Besides battery, will also operate from a solar panel that can supply about 3.2 amps or more

So, a 3.2 amp motor pumping 6' of water at 650 GPH will run around:

• 9.7 AH per day in December * 1/3.2 amps = 3 hours per day with 94 watt panel charging your battery bank

Is this helping?

-Bill

PS: A 100 AH battery will run around:

• 100 AH battery bank * 0.80 useful capacity / 3.2 A pump = 25 hours

So, without sun, your battery would supply around 25 hours of pumping (with 80% capacity factor).

Re: What do I need?

IF your battery is rated for 100 AH and was deep cycle (Marine batteries are not deep cycle batteries and if they get deep cycled, will not last very long), then yes, about 25 hours (20 Hour Rate is what we use around here for most solar applications).

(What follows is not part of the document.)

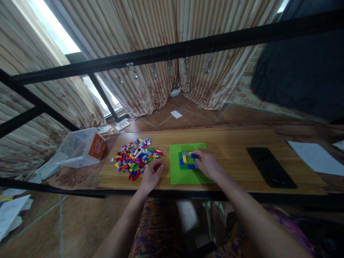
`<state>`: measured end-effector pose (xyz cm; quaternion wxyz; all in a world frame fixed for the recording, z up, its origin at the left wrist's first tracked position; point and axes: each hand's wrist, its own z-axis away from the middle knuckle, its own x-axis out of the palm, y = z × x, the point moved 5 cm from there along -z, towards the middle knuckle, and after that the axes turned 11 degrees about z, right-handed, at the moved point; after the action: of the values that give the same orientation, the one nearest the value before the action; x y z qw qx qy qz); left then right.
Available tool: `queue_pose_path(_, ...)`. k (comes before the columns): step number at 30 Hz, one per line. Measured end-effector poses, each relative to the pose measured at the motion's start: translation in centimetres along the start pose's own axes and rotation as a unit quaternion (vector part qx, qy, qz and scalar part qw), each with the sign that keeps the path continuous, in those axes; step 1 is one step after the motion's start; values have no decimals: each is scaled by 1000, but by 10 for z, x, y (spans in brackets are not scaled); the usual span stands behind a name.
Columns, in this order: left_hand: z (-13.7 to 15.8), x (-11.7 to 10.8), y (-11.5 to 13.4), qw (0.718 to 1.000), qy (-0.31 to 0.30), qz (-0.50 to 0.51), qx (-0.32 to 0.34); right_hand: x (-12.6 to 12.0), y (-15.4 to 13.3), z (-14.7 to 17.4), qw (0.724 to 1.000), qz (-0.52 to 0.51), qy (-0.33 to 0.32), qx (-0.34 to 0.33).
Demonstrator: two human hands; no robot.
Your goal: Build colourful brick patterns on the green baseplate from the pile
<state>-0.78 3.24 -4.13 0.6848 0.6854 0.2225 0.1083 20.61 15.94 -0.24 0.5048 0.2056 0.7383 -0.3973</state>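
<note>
My right hand (206,163) is over the green baseplate (176,178), its thumb and fingers pinched on a blue brick (194,156). Beneath it, blue, yellow, grey and green bricks form a low square outline (191,167) on the plate, partly covered by my fingers. At the near right edge of a pile of loose coloured bricks (137,154) rests my left hand (152,173). Its fingers are loosely curled and apart from the thumb, with nothing visible in them.
A black phone or tablet (271,167) lies on the right of the wooden table (233,143). White paper (317,157) is beyond it. Left of the table stands a clear plastic bin (77,145) with an orange label. A dark metal rail (166,52) crosses above the far side.
</note>
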Motion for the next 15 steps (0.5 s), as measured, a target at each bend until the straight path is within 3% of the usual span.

The 80% is assuming the battery can lose 20% of it capacity (aging/sulfating) before you recycle for a new one.

So, assuming 4 minutes per hour, 80 AH usable capacity, 3 amps, then you would be looking at:

• 4 min per hour / 60 min per hour = 0.067 hours per hour of operation
• 80 AH * 1/3 amps * 1/0.067 Hours run time per Hour = 398 Hours
• 398 Hours / 24 hours per day = 16.6 days without sun

Note, letting the battery set for days/weeks at less than full charge will cause accelerated sulfation... But that may be OK ($100 battery vs $10,000 worth of damage for a once a decade power failure).

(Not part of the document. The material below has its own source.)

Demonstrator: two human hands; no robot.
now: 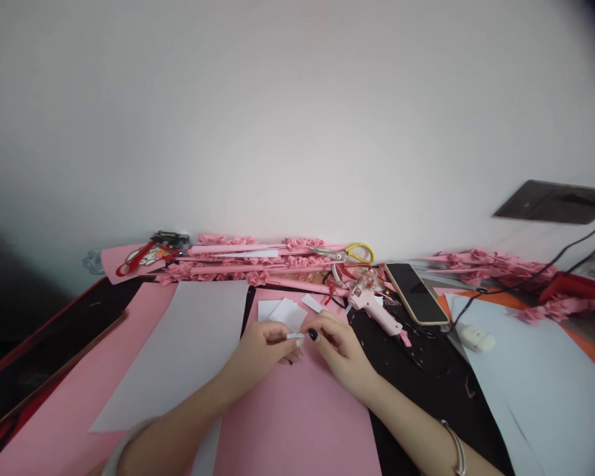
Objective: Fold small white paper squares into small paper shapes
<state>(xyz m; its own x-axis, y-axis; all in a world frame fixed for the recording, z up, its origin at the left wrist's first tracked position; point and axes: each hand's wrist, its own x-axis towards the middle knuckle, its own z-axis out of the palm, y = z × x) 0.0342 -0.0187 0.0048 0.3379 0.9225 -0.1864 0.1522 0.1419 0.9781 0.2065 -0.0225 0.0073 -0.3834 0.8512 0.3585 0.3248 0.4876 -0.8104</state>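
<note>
Between my two hands, above a pink paper sheet, is a small narrow strip of white paper. My left hand is closed, pinching the strip from the left with thumb and forefinger. From the other side my right hand pinches its right end, the dark-nailed thumb on top. Just beyond my fingers lie white paper pieces, partly overlapping. Another small white paper rectangle rests to their right.
A pink glue gun and a phone lie to the right, beside a white plug adapter. Yellow-handled scissors rest on pink paper flowers along the wall. Large white sheets flank both sides.
</note>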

Solar panel wise, you would need (assuming 2 hours of sun per day, 0.62 eff, 3 amps with a 0.067 duty cycle:

• 3 amps * 14.5 volts charging * 24 hours per day * 0.067 duty cycle * 1/0.62 sys eff * 1/2 hours per day sun = 56 watt solar panel

So, roughly a 56 watt panel would keep up with your "typical load".

Battery wise, a 56 watt panel with 5% to 13% rate of charge, and picking 10% rate of charge as a good number:

• 56 watts 1/14.5 volts * 0.77 derating * 1/0.10 rate of charge = 30 AH @ 12 volt battery bank.

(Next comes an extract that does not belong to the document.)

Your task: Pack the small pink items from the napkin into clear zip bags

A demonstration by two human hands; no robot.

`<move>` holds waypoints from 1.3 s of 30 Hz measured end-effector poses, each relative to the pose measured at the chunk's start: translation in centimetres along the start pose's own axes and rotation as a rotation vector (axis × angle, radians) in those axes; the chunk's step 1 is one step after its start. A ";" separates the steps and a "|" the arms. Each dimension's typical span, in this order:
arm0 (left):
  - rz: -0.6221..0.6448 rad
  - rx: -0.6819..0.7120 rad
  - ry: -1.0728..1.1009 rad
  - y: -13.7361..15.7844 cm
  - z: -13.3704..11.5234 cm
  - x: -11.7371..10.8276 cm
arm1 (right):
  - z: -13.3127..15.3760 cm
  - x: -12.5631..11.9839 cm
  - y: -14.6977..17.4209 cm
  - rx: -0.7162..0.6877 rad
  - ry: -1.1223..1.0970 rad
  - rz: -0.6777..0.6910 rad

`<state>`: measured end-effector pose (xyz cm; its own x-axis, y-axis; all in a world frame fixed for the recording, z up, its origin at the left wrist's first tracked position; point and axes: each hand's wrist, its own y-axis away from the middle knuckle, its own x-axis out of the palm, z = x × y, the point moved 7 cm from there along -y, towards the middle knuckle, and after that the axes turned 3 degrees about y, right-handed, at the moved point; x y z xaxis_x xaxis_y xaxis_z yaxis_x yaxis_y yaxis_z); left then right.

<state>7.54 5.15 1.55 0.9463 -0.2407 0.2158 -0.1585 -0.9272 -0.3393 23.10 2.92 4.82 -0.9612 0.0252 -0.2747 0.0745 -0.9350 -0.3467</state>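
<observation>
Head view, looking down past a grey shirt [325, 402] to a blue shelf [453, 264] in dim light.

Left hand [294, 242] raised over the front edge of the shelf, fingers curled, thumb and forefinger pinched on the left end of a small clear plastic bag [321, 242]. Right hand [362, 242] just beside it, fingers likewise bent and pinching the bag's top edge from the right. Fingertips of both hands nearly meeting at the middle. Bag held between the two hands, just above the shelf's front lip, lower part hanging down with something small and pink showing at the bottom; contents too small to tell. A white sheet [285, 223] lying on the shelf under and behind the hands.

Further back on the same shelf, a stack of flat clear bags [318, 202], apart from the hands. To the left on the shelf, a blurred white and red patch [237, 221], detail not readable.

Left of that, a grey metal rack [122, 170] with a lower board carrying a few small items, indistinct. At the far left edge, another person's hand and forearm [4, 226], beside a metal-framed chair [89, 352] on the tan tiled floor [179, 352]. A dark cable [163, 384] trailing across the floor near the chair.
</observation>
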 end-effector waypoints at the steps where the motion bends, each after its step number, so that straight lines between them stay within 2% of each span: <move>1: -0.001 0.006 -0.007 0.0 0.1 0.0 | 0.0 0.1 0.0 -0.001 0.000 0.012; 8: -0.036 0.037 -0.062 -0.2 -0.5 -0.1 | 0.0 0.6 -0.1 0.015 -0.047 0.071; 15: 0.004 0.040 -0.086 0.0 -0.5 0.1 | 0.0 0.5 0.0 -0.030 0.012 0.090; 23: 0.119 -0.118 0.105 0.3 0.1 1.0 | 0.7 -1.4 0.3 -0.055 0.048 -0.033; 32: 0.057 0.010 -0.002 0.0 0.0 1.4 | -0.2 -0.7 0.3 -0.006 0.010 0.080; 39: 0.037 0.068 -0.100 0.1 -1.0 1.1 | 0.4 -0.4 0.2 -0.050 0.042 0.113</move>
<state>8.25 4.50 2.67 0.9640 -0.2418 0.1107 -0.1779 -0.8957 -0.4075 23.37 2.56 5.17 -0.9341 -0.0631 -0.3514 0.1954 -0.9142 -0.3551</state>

Obviously, a 30AH battery is about 1/3rd the size of your 80-100AH battery, so it would only power the pump for ~5 days without sun vs 16+ days with the larger battery.

However, you can use a smaller solar panel and still keep the battery well charged.

More or less up to you what is important in your situation (15+ days of battery only pumping or 5 days).

Charge controllers... For smaller panels (that have Vmp~17.5 volts), any good quality PWM controller should be fine.

If you want to spend a bit more money, you want a 3+ stage controller with "Float" (which cuts the charging voltage from 14.5 volts to 13.5 volts or so). Batteries will use less water and may last longer, especially in your case, when using a float charge stage (less "boiling" of the electrolyte).

Simple charger (no float)

SunGuard 4.5 amp solar charge controller

This guy below has a "sealed" battery setting (sets to 14.1 volts--better for longer term service in your case with flooded cell and rarely used):

SunSaver 6 amp solar charge controller

And this one has a true Float Stage (not real cheap):

ProStar 15 solar charge controller

For an AC backup (or primary) charger, a Battery Minder brand unit is pretty nice (I use one on a car that does not get driven very often and it works well).

I got this Battery Minder and it seems to work well (usual disclaimer--sample of one on in-laws' car).

At some point, to be cost effective, a solar panel + charge controller + small battery (plus a small charger) vs a Battery Minder + larger battery and no solar backup is a tough call.

On thing you will need too is a way to monitor/test your system. You don't want to find out 4 years down the road you find the the backup pumping system because of a failed charge controller, pump, or battery...

-Bill